Река петляла, и я потеряла ощущение направления. В других капканах мы нашли еще ондатр, вытащили их, стряхнули и спрятали в мешок, а капканы перезарядили. У меня окоченело лицо, окоченели руки и ноги, но я не признавалась в этом. Я не могла. Отцу – не могла. А он никогда не предостерегал меня держаться подальше от края воды, он априори считал, что у меня достаточно здравого смысла, чтобы не свалиться. Я никогда не спрашивала, как далеко мы идем и скоро ли кончатся капканы. Наконец заросли остались позади. Вечерело. Мне тогда, да и после долгое время, не приходило в голову, что это те же самые заросли, которые видно с нашего двора, – веерообразный холм, а посреди него голые деревья, в ветреный день казавшиеся тоненькими прутиками на фоне неба.
Теперь по берегам вместо ив стояли кусты выше моего роста.
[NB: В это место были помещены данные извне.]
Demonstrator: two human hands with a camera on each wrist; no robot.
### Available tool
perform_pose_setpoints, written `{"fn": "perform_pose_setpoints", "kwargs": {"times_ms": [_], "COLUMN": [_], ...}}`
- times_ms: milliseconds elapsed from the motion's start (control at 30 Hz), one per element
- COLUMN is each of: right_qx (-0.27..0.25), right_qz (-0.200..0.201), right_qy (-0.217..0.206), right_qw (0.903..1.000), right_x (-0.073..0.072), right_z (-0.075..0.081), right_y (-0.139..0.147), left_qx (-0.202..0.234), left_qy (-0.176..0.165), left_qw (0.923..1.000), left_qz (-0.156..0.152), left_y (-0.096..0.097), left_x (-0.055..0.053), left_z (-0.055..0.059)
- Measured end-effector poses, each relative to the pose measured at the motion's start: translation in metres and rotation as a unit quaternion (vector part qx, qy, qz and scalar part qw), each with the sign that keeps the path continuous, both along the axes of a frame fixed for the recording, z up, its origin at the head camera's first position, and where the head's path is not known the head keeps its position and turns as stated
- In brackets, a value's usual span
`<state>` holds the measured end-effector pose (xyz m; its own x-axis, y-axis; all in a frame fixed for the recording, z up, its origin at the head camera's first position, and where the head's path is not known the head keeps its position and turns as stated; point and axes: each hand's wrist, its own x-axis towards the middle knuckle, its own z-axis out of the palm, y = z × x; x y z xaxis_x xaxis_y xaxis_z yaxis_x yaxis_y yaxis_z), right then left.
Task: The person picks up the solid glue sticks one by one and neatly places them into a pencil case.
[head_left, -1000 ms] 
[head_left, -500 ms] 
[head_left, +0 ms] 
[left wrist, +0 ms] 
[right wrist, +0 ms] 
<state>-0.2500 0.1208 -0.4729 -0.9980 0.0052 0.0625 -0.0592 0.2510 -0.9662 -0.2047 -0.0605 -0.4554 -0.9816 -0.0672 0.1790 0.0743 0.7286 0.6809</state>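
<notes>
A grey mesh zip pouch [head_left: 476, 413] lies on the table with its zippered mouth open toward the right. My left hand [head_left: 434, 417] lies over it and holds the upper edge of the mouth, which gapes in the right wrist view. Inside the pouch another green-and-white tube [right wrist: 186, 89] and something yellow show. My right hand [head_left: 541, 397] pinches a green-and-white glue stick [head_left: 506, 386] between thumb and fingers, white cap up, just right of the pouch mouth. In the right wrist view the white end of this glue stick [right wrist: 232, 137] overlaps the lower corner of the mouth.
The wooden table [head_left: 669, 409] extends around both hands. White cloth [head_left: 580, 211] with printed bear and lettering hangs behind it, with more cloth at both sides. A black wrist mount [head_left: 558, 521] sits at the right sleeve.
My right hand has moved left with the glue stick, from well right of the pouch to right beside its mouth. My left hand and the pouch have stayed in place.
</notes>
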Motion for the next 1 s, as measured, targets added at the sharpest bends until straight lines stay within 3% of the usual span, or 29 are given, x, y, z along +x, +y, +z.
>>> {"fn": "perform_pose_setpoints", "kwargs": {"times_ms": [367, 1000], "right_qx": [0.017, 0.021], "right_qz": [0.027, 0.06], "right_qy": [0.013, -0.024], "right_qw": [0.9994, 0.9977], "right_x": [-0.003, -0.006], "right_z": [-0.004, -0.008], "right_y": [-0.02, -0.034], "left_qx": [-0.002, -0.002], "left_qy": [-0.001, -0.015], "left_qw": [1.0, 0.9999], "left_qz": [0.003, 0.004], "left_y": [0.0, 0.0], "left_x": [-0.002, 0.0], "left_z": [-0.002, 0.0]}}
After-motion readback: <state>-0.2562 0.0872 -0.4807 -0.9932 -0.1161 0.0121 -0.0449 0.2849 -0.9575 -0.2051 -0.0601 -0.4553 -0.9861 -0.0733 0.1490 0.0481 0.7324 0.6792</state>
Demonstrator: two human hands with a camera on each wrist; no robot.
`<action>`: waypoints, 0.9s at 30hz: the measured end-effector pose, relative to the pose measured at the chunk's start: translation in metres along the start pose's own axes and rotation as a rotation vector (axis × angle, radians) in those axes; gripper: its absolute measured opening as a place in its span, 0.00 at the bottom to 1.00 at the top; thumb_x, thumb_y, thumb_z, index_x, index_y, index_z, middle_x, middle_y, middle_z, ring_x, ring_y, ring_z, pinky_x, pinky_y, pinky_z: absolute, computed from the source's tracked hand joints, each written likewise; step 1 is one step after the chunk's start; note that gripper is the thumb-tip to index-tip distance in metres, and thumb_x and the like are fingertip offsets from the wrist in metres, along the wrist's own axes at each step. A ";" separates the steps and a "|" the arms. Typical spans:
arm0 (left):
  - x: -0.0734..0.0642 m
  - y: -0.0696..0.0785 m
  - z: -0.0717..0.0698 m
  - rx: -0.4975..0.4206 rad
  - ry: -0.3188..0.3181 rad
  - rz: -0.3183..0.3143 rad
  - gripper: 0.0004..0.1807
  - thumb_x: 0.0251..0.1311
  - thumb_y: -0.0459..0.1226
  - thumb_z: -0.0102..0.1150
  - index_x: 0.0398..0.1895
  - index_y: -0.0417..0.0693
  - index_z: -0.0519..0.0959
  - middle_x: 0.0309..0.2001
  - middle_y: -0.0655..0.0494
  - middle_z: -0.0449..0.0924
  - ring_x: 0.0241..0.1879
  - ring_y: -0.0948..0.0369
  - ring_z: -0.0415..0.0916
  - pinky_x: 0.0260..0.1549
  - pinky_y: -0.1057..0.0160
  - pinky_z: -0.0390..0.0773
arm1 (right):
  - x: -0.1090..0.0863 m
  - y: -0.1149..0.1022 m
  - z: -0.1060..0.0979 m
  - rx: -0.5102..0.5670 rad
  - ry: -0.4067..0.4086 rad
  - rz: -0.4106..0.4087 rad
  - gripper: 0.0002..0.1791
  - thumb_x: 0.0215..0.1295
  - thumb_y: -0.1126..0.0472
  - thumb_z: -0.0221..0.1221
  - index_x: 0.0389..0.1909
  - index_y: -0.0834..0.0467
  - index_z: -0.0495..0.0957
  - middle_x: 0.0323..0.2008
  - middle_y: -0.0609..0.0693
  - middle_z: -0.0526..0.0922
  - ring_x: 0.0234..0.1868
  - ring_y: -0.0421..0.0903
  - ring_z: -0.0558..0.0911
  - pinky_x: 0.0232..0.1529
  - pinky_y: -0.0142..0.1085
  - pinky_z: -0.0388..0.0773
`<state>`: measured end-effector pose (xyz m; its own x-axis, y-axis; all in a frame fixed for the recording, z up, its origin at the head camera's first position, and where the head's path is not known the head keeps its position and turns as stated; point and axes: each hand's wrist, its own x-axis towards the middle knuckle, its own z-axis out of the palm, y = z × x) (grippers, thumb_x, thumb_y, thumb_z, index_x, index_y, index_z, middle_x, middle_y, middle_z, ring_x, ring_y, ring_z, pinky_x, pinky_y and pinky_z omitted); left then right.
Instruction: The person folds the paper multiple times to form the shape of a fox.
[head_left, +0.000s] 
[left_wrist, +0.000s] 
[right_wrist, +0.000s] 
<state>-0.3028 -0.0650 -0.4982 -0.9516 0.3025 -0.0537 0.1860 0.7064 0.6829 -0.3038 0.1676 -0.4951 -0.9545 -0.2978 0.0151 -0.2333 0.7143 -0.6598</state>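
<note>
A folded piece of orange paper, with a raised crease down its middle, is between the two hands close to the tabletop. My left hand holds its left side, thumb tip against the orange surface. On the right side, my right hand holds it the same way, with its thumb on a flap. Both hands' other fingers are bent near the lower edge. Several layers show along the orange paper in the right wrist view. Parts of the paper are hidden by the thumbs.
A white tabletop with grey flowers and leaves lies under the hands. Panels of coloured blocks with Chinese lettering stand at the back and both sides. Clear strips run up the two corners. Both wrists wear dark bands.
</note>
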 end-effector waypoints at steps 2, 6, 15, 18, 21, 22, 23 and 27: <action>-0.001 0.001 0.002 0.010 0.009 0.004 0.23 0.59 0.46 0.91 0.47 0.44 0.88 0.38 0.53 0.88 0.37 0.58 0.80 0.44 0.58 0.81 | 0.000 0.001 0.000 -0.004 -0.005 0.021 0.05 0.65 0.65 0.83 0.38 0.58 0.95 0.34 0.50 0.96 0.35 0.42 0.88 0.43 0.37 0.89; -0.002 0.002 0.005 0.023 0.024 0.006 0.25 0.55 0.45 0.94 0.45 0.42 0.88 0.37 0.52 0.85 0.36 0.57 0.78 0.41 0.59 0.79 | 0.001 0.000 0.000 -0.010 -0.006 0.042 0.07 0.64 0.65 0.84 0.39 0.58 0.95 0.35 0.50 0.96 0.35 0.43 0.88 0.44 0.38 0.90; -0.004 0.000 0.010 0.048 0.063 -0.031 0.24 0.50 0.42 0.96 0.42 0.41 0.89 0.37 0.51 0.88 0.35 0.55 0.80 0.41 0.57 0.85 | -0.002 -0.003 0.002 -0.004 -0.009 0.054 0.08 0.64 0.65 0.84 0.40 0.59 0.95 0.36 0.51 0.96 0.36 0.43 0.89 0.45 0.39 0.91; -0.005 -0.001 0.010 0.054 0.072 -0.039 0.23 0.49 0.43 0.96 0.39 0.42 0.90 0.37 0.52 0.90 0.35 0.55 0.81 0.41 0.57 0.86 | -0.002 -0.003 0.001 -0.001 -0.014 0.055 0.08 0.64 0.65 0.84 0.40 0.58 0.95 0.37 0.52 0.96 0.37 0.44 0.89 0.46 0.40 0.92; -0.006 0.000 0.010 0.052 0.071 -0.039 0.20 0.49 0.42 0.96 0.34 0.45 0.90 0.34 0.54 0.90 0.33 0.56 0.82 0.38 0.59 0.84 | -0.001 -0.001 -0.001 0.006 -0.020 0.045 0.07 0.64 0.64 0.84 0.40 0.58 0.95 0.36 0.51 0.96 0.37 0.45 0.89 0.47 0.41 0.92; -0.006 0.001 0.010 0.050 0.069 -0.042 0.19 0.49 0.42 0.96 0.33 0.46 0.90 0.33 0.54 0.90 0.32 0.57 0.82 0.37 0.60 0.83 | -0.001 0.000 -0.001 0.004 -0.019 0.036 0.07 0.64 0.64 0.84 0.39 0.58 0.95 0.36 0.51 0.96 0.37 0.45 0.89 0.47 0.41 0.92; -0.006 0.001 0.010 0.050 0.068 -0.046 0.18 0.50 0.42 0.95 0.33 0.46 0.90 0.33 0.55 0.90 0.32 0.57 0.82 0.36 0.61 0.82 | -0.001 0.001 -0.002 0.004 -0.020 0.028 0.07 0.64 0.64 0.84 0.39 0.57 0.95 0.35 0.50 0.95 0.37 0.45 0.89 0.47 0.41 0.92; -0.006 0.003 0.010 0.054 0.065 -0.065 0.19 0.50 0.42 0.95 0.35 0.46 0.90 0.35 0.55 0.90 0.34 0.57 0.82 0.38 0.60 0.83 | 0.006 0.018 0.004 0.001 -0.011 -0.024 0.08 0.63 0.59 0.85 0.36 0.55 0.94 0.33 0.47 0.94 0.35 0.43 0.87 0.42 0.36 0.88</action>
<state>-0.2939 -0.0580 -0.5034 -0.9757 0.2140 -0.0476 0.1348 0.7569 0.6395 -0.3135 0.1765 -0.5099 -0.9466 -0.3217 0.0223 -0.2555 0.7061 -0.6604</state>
Я осталась на тропинке на полпути к берегу, а отец спустился к воде. Нагнувшись за капканом, он пропал из виду. Я не спеша огляделась и увидела кое-что еще. Впереди, чуть выше по берегу, спускался человек. Он бесшумно пробирался сквозь кусты и двигался так легко, словно под ногами у него пролегала невидимая тропа. Сначала я видела только его голову и верхнюю часть туловища. Человек был смуглый, с высоким лбом в залысинах и длинными волосами, зачесанными назад, лицо прорезали глубокие вертикальные морщины. Кусты поредели, и я увидела его целиком: его длинные ловкие ноги, его худобу, невзрачную маскировочную одежду и то, что он нес в руке, поблескивающий на солнце предмет – небольшой топорик или тесак.